Assigned task. From the first line to the last, copy the material word for word; pictures stay out.

Provided information.
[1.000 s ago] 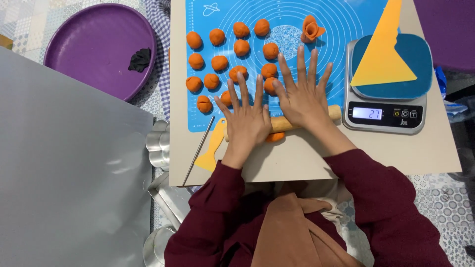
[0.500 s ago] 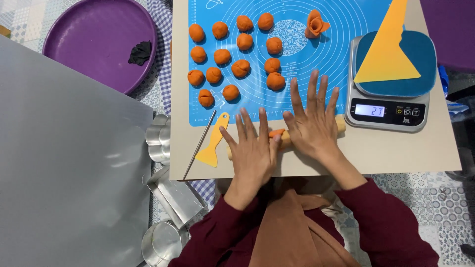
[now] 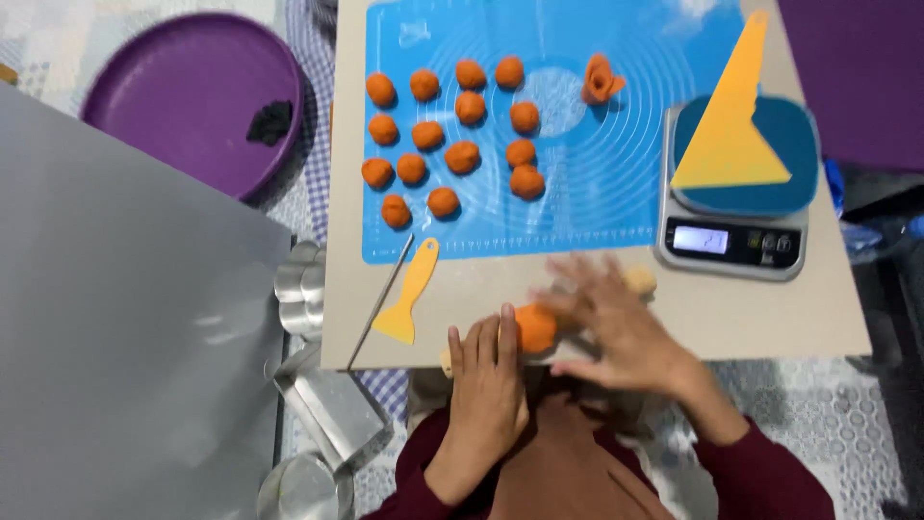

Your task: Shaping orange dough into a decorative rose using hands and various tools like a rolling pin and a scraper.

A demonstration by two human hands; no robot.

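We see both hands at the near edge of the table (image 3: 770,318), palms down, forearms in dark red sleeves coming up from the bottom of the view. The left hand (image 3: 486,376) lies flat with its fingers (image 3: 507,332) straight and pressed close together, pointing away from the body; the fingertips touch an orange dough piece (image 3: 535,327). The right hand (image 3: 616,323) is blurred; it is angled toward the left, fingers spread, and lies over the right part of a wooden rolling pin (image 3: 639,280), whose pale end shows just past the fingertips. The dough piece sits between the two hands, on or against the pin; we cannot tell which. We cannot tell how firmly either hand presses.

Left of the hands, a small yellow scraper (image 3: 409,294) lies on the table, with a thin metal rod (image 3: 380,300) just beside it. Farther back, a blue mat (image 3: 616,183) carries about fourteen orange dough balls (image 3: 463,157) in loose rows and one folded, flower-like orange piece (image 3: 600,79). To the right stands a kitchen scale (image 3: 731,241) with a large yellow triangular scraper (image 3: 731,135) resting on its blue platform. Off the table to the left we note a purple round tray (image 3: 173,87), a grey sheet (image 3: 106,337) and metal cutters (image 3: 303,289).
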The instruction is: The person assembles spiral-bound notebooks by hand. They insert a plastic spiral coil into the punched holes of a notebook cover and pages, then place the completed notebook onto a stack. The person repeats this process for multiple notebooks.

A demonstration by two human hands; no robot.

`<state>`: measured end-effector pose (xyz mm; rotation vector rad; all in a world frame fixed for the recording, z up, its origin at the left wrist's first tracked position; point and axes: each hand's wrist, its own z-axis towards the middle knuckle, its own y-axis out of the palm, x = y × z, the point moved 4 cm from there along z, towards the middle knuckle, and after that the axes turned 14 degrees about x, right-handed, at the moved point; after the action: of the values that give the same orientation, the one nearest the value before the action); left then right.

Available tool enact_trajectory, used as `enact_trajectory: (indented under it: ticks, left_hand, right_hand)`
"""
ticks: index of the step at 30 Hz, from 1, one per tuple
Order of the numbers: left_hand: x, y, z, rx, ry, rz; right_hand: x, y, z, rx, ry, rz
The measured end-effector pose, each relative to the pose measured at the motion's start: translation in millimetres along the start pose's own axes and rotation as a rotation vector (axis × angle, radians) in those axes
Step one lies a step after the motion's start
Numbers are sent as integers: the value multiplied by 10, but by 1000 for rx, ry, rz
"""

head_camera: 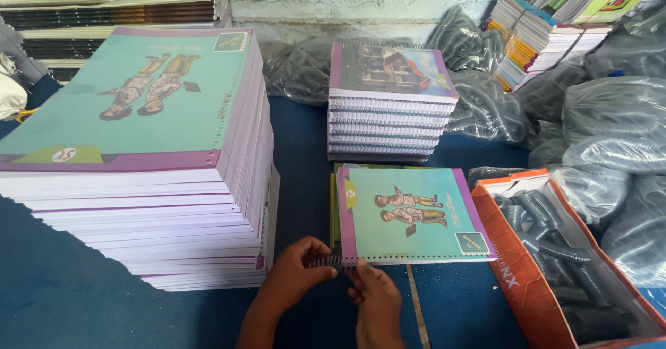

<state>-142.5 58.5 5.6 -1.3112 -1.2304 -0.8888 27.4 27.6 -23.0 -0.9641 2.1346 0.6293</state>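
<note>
a: left to right. tall stack of unbound teal-cover notebooks on the blue tabletop, holes punched along the edge, no coils in them as far as i can tell.

b: and the hands?

a: left hand and right hand meet at the near-left corner of the teal notebook lying just right of that stack. a dark spiral coil sits between them at the punched edge.

b: step?

a: looks like coil feeding, just at the start. most of the bottom edge shows bare holes.

b: grip state?

a: left grip pressed together, thumb and fingers pinching the coil end. right fingers curled in tight at the notebook corner, touching coil and cover; can't tell if it's a true pinch.

b: next move needs?

a: my read: line the coil tip up with the holes and twist it along, cover held flat.

b: further right?

a: finished bound stack behind, orange box of coils just beside the notebook.
</note>
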Motion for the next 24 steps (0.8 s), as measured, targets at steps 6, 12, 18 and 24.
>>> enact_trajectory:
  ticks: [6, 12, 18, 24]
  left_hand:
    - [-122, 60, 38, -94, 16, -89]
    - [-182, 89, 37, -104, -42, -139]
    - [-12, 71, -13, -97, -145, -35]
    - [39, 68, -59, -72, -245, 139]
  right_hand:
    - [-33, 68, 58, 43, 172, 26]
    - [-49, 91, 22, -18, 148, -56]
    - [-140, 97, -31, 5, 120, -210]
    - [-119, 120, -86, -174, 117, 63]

Expected answer.
[1.000 s ago] 
[0.500 s ago] 
[now] 

Your task: Shaping orange dough into a decorative rose using hands and various tools like a rolling pin and a scraper.

A demonstration by two human hands; no robot.

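We see both hands at the near edge of the table (image 3: 770,318), palms down, forearms in dark red sleeves coming up from the bottom of the view. The left hand (image 3: 486,376) lies flat with its fingers (image 3: 507,332) straight and pressed close together, pointing away from the body; the fingertips touch an orange dough piece (image 3: 535,327). The right hand (image 3: 616,323) is blurred; it is angled toward the left, fingers spread, and lies over the right part of a wooden rolling pin (image 3: 639,280), whose pale end shows just past the fingertips. The dough piece sits between the two hands, on or against the pin; we cannot tell which. We cannot tell how firmly either hand presses.

Left of the hands, a small yellow scraper (image 3: 409,294) lies on the table, with a thin metal rod (image 3: 380,300) just beside it. Farther back, a blue mat (image 3: 616,183) carries about fourteen orange dough balls (image 3: 463,157) in loose rows and one folded, flower-like orange piece (image 3: 600,79). To the right stands a kitchen scale (image 3: 731,241) with a large yellow triangular scraper (image 3: 731,135) resting on its blue platform. Off the table to the left we note a purple round tray (image 3: 173,87), a grey sheet (image 3: 106,337) and metal cutters (image 3: 303,289).
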The instruction is: The person assembles spiral-bound notebooks by hand. They insert a plastic spiral coil into the punched holes of a notebook cover and pages, then place the completed notebook onto a stack. The person repeats this process for multiple notebooks.

A demonstration by two human hands; no robot.

`<state>`: measured end-effector pose (xyz mm; rotation vector rad; all in a world frame fixed for the recording, z up, its origin at the left wrist's first tracked position; point and axes: each hand's wrist, its own z-axis towards the middle knuckle, its own y-axis out of the palm, x = y × z, the point moved 4 cm from there along z, towards the middle knuckle, and after that the axes turned 14 degrees about x, right-handed, at the moved point; after the action: of the values that give the same orientation, the one nearest the value before the action); left then right.

Available tool enact_trajectory, used as `enact_trajectory: (indented under it: ticks, left_hand, right_hand)`
"""
ticks: index of the step at 30 Hz, from 1, one per tuple
Order of the numbers: left_hand: x, y, z, rx, ry, rz; right_hand: x, y, z, rx, ry, rz
The measured end-effector pose, each relative to the pose measured at the motion's start: translation in millimetres along the start pose's own axes and rotation as a rotation vector (axis × angle, radians) in those axes
Step one lies a step after the motion's start
Numbers are sent as integers: the value multiplied by 10, but by 1000 for rx, ry, rz
"""

head_camera: 

<state>-142.5 58.5 5.6 -1.3112 -1.2304 -0.8888 27.4 27.6 -23.0 -0.9641 2.1346 0.6293</state>
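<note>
a: left to right. tall stack of unbound teal-cover notebooks on the blue tabletop, holes punched along the edge, no coils in them as far as i can tell.

b: and the hands?

a: left hand and right hand meet at the near-left corner of the teal notebook lying just right of that stack. a dark spiral coil sits between them at the punched edge.

b: step?

a: looks like coil feeding, just at the start. most of the bottom edge shows bare holes.

b: grip state?

a: left grip pressed together, thumb and fingers pinching the coil end. right fingers curled in tight at the notebook corner, touching coil and cover; can't tell if it's a true pinch.

b: next move needs?

a: my read: line the coil tip up with the holes and twist it along, cover held flat.

b: further right?

a: finished bound stack behind, orange box of coils just beside the notebook.
</note>
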Motion for the next 24 steps (0.8 s), as measured, targets at steps 6, 12, 18 and 24.
>>> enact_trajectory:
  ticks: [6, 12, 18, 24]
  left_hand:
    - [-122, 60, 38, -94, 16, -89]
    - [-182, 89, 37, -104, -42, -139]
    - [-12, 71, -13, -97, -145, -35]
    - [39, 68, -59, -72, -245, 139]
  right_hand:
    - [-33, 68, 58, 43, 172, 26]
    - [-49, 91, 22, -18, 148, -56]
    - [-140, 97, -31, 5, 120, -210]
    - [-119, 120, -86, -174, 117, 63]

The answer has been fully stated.